The fact that these are the same old accusations being cantered around the ring won’t change anyone’s views, they will all be glad to cling onto the idea that this is a unique crime of the Church; they don’t want the evidence to upset their cosy sense of outrage.
The upshot of the report is that it demonstrates that, as Catholics, we should give up any expectation that the Church will be given any credit for the advances in child protection under the last pontificate (or even in this one and, probably, in the next pontificate too).
And we can also expect that the abuse allegations will be brought out of the stables for exercise whenever someone wishes to argue against the Church’s position on abortion, contraception and homosexuality (which all made a significant and incongruous appearance in the report).

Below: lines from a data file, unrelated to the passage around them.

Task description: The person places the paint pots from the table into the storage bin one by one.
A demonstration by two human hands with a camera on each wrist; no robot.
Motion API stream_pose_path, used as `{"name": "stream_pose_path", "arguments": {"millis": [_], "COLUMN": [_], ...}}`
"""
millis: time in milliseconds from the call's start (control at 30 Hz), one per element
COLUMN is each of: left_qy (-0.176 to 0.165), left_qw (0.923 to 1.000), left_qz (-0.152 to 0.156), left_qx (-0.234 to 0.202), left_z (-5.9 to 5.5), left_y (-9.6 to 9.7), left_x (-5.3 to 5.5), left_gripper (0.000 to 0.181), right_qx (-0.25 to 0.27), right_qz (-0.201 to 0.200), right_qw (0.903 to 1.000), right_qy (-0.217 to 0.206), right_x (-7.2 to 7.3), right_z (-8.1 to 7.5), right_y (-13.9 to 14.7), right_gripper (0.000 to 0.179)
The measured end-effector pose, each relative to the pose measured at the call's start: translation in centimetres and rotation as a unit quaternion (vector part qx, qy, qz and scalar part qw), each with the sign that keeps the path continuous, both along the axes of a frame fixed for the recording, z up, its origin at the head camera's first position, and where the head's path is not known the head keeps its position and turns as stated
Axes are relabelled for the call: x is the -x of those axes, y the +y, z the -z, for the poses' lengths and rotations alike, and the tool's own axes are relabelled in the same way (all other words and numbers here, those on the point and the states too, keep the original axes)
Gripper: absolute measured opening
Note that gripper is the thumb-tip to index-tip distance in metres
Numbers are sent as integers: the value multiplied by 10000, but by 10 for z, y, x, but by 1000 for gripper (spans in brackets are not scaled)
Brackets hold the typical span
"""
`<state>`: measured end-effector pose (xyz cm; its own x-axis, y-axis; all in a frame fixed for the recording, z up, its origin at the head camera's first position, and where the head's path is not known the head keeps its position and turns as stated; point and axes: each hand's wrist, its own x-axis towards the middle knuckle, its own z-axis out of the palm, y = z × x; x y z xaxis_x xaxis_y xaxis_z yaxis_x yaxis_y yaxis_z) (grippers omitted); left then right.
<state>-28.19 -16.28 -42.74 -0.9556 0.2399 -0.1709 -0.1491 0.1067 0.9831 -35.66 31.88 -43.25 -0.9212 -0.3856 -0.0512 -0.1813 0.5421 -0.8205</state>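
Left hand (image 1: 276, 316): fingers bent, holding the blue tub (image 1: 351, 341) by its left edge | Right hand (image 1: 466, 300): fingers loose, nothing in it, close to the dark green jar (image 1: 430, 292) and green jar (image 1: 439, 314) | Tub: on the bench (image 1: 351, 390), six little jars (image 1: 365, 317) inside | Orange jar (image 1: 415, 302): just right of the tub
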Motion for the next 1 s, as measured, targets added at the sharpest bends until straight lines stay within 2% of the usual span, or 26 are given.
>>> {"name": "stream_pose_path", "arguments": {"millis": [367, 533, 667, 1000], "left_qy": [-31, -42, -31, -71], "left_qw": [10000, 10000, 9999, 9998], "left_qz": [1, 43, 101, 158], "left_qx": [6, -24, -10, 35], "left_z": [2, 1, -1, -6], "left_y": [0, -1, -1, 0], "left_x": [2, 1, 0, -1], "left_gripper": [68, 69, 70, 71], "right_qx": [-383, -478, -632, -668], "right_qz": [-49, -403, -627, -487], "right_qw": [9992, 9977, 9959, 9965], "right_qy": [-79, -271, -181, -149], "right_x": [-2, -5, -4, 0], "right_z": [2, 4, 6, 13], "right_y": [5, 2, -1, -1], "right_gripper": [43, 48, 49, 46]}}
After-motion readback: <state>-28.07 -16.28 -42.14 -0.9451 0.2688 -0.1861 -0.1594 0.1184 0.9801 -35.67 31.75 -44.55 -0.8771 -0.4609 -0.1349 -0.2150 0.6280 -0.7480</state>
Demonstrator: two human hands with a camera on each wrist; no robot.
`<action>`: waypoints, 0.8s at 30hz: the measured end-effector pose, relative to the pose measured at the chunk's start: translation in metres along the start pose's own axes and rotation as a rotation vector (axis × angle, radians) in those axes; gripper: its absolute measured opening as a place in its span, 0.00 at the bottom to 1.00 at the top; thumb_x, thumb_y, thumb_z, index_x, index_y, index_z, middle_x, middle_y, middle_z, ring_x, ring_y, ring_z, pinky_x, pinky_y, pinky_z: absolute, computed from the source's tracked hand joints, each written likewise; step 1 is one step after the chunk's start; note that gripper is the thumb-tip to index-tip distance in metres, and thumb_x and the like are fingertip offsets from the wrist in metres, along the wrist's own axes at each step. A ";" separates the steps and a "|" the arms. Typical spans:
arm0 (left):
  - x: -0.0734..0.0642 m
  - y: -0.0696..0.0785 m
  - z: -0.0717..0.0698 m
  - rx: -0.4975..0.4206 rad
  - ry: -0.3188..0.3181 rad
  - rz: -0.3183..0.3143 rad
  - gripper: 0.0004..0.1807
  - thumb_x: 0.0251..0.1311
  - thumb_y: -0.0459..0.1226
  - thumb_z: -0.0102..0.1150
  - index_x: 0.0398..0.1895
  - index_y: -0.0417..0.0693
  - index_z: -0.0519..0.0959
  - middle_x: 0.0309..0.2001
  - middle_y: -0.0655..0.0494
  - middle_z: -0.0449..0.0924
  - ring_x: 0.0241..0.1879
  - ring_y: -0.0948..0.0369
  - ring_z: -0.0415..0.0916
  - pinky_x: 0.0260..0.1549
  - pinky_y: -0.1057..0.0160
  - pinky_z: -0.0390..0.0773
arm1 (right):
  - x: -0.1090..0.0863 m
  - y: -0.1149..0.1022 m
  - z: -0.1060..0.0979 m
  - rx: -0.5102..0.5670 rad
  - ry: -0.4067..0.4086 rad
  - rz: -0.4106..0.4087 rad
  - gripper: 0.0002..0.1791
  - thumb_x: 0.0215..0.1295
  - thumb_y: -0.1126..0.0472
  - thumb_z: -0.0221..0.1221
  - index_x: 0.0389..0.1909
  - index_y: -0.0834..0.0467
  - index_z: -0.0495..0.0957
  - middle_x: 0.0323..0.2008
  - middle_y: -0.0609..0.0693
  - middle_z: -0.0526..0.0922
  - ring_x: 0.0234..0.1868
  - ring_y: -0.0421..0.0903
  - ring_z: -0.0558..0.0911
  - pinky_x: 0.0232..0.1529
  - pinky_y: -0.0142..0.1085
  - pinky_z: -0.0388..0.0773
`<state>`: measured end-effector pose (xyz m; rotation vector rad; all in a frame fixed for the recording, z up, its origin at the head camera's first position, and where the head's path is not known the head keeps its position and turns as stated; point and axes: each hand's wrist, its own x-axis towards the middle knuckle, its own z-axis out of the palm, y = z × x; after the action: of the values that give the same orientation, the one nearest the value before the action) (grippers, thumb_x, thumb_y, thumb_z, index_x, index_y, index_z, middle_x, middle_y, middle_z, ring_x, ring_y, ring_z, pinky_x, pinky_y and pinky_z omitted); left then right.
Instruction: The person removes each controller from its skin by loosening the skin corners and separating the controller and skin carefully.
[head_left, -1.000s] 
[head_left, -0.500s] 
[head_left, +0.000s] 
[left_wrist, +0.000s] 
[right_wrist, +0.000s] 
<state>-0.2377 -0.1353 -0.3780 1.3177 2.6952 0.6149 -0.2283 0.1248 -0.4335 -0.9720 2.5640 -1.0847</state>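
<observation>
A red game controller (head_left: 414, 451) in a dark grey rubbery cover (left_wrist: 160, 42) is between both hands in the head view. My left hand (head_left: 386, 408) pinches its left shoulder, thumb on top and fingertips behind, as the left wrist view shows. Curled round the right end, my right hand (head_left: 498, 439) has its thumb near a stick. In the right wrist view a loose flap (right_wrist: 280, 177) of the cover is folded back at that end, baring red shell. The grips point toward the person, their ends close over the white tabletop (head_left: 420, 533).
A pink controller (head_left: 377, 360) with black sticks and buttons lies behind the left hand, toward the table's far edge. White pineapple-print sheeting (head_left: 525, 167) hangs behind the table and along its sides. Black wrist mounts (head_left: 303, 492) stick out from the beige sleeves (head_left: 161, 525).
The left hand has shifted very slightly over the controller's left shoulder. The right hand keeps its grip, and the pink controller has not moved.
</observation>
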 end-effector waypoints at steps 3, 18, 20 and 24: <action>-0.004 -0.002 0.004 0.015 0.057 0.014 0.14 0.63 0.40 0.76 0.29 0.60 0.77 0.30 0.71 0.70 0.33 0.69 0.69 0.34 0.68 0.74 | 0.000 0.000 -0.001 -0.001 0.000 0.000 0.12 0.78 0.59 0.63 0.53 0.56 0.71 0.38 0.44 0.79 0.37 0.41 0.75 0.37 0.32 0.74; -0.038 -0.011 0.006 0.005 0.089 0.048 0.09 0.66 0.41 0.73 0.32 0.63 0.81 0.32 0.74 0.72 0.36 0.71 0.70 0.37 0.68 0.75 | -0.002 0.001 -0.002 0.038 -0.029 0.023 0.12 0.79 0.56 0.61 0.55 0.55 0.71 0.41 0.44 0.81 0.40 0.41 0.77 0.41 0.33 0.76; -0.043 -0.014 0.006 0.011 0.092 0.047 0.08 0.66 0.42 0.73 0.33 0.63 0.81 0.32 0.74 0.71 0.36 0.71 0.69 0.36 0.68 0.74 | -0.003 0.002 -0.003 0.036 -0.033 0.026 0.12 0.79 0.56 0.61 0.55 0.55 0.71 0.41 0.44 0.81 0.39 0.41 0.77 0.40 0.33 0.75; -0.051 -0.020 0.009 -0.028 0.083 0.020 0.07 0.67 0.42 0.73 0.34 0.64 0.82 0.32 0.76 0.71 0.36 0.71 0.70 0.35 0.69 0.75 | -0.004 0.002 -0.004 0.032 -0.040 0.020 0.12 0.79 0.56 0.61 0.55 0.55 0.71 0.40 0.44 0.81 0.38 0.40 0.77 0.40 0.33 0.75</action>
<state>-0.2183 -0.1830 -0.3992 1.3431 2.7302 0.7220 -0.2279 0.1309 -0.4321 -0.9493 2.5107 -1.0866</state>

I think that there is a danger that Catholics and the Church will retreat into a fortress mentality on this; that such a mentality underlies the initial response published by the Vatican, which focused on the Committee’s emphasis on doctrinal points, but did so in a way that has allowed the secular media to paint the Church as caring more about doctrine than about children.
Instead, let’s acknowledge the crimes and errors of the past, but demonstrate, through our actions, that we are committed to rooting out criminals and supporting victims. And let’s do what we have been sent to do: to bring the message of Our Lord and Saviour Jesus Christ to a suffering world.
[An apology to readers: a truncated version of this post appeared in the small hours. I am afraid that it was a case of “PICNIC” (Problem In Chair, Not In Computer)].